### WHAT IS NEEDED
Across the entries below, how many lines contain the string "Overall"? Only the number is wanted.

··· DATA FOR THIS TASK

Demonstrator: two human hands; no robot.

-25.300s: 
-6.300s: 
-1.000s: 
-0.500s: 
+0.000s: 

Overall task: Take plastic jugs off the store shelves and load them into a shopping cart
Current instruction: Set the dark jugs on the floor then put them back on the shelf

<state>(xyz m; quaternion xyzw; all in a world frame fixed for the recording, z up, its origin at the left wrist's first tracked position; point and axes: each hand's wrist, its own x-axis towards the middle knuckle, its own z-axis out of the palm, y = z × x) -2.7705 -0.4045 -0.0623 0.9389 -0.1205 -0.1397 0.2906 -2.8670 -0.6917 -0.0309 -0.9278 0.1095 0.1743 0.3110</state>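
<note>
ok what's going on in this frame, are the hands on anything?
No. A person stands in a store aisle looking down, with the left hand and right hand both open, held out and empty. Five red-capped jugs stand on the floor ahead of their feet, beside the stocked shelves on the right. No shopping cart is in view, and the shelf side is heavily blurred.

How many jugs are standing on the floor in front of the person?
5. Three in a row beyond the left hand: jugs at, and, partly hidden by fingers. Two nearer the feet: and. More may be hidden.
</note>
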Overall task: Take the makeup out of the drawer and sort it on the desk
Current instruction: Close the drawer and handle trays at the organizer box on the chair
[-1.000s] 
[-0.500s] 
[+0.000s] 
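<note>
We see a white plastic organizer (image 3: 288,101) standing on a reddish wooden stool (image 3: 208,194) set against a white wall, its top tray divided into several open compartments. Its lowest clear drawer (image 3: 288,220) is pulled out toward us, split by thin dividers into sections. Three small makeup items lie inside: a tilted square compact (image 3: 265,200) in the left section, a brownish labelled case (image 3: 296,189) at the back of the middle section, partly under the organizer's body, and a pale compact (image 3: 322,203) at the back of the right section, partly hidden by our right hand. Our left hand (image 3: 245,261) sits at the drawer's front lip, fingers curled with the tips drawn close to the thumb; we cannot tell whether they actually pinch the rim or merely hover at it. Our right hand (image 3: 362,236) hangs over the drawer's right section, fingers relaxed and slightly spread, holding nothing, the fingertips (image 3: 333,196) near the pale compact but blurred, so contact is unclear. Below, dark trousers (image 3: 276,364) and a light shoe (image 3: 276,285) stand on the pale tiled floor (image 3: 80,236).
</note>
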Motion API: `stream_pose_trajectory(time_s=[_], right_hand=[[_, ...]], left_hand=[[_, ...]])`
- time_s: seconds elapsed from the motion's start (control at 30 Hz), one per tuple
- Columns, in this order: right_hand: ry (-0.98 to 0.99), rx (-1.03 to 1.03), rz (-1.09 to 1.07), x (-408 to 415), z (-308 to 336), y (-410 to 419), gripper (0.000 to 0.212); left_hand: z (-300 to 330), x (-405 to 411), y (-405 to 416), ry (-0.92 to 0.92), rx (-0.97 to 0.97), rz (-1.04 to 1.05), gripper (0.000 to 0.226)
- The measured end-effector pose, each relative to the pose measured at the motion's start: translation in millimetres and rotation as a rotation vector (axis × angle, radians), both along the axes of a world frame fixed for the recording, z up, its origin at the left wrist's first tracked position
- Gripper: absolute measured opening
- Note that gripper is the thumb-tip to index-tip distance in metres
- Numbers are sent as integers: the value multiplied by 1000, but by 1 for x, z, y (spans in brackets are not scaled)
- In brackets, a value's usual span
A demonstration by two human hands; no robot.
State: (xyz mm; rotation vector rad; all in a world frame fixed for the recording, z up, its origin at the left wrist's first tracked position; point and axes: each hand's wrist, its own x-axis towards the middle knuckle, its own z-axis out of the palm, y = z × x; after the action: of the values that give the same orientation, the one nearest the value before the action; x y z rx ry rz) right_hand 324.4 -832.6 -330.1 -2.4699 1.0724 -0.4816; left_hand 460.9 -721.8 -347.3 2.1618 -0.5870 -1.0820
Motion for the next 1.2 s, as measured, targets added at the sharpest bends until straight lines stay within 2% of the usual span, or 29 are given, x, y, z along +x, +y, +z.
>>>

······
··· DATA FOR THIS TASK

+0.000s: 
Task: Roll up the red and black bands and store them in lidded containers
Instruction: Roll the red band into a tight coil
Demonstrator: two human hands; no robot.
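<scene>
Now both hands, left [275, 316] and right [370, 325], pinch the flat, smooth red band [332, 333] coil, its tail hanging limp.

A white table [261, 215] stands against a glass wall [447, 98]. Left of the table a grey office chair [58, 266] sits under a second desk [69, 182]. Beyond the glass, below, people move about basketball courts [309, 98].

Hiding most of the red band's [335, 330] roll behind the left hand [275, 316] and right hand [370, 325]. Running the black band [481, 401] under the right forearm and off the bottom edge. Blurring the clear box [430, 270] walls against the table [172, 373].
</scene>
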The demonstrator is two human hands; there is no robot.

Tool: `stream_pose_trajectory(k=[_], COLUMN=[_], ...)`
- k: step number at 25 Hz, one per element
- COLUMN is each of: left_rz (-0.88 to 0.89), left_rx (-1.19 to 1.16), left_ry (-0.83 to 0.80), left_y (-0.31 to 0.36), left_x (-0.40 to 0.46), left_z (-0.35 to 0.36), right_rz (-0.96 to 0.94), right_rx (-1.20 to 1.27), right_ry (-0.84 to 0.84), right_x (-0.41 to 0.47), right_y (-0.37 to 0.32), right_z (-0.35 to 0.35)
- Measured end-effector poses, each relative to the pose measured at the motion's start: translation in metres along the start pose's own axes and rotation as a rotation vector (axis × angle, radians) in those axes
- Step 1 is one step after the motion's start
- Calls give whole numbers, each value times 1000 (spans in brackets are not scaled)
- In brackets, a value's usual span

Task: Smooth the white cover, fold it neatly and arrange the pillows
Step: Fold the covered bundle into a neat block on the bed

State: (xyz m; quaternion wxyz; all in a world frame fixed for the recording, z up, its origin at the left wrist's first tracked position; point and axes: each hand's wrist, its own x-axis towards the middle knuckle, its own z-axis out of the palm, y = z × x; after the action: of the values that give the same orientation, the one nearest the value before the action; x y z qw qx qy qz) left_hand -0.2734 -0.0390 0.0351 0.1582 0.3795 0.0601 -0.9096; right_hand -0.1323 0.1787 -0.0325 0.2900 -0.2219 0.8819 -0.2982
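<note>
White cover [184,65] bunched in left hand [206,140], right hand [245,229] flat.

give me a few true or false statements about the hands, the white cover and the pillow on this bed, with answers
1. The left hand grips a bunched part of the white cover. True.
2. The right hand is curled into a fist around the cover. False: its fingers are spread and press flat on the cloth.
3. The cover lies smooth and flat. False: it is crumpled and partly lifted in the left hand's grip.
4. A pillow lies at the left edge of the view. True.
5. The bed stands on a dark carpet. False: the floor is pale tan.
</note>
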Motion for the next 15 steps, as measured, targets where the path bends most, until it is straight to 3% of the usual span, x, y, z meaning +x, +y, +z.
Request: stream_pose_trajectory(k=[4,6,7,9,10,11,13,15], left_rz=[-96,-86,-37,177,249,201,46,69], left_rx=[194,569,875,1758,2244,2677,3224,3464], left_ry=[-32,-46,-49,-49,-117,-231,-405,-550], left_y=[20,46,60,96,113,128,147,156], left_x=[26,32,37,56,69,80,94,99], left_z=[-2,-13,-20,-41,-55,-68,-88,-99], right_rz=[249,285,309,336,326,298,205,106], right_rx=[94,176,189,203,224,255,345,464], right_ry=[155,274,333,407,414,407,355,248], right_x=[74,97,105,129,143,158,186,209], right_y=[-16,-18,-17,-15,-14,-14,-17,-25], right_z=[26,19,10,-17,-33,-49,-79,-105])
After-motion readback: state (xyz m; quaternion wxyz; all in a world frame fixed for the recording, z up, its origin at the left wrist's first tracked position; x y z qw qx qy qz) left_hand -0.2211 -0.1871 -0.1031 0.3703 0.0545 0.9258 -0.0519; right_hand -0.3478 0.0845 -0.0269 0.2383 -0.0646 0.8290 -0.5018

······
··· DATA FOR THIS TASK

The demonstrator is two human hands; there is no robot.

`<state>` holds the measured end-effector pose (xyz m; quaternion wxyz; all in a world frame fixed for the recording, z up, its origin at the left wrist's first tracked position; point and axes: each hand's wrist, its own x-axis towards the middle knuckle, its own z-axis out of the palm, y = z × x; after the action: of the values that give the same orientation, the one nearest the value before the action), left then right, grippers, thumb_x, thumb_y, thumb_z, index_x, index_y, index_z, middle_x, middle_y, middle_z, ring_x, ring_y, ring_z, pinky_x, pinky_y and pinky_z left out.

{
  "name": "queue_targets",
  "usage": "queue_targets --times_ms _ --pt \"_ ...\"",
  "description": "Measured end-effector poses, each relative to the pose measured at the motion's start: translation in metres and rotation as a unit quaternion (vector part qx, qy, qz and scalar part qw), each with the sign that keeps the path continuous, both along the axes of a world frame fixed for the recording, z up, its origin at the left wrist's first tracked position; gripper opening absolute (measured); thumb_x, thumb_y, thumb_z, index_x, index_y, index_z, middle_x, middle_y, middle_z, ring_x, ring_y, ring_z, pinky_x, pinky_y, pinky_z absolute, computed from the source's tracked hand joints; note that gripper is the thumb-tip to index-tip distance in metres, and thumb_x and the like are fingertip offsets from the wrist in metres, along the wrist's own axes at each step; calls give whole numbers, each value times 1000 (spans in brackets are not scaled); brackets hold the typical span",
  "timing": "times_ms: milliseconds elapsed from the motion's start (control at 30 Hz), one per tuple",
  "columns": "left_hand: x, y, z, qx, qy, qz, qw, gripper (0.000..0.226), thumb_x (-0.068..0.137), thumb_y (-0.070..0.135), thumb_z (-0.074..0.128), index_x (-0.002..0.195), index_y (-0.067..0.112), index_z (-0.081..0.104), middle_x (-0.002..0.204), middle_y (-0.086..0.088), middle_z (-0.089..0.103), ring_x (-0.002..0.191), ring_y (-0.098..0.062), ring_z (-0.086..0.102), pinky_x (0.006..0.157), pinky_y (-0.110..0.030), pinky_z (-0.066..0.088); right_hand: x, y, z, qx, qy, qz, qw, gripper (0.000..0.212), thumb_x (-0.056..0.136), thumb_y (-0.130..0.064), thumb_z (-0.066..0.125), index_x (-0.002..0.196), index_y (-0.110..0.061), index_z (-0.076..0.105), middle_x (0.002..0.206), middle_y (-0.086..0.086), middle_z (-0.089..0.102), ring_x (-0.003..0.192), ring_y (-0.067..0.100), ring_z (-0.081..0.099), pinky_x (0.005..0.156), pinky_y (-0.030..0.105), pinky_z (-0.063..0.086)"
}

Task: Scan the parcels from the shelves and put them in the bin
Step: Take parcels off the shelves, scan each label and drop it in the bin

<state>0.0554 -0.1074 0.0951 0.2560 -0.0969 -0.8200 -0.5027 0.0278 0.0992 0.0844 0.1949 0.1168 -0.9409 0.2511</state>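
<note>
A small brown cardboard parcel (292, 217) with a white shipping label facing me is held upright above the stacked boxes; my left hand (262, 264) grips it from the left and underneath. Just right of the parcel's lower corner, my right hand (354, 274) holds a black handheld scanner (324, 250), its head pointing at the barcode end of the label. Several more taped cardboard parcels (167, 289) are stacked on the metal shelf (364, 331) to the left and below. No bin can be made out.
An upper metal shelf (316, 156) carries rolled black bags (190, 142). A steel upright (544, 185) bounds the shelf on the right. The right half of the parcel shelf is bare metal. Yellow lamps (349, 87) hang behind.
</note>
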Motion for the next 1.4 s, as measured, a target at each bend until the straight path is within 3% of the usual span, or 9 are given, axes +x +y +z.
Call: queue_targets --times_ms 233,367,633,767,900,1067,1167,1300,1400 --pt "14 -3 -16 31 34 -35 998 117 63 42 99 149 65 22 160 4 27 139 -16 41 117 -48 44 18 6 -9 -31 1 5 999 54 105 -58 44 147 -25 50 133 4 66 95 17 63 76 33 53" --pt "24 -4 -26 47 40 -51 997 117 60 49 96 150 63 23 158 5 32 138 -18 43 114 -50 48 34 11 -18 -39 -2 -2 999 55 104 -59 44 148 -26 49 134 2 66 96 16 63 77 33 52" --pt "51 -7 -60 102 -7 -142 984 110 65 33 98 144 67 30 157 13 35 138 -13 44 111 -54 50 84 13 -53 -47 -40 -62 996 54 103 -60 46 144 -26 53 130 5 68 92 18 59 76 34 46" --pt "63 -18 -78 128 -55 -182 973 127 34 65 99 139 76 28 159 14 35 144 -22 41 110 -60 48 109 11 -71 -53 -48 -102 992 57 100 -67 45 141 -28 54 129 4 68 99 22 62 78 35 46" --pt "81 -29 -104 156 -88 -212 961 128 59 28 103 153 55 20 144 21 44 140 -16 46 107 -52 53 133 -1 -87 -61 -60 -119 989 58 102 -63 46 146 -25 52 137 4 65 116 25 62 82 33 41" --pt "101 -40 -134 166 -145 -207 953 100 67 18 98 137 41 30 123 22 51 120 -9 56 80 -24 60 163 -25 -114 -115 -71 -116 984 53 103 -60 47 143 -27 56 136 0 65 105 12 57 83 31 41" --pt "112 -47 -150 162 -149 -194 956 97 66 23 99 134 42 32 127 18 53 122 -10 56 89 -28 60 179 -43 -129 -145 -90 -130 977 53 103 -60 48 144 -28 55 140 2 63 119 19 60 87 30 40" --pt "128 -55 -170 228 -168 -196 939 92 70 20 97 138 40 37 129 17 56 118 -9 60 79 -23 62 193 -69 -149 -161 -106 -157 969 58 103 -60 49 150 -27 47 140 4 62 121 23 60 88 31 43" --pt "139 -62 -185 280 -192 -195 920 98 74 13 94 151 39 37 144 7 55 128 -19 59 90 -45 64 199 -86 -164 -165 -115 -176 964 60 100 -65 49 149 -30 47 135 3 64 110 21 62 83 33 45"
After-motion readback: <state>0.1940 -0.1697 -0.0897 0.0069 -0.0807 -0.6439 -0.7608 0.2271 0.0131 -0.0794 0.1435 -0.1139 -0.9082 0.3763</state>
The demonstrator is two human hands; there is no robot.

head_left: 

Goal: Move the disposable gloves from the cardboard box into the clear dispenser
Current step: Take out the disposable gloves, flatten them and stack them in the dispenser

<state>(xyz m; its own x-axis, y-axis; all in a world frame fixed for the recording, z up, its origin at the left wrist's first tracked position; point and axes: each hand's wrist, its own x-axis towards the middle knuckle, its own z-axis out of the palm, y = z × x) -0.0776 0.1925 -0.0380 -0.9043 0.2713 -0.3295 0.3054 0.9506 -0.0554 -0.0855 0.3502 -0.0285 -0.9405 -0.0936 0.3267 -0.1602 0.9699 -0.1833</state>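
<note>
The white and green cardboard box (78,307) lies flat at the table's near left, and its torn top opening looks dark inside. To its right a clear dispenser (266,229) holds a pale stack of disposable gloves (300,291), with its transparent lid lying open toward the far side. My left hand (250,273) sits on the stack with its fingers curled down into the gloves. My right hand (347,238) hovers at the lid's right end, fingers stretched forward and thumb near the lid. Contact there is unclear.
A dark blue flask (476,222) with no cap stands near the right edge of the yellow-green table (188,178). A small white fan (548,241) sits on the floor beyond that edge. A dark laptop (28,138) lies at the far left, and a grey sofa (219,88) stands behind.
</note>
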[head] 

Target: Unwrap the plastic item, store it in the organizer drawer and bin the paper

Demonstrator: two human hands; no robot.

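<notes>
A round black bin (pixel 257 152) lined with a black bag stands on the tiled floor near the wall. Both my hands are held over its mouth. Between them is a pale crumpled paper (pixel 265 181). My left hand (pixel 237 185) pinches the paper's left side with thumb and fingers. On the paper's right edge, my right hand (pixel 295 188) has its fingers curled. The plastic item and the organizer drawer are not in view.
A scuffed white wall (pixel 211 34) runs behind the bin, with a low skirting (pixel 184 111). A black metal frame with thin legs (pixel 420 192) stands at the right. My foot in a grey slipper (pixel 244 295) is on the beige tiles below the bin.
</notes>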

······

### RESPONSE FOR THIS EXERCISE
2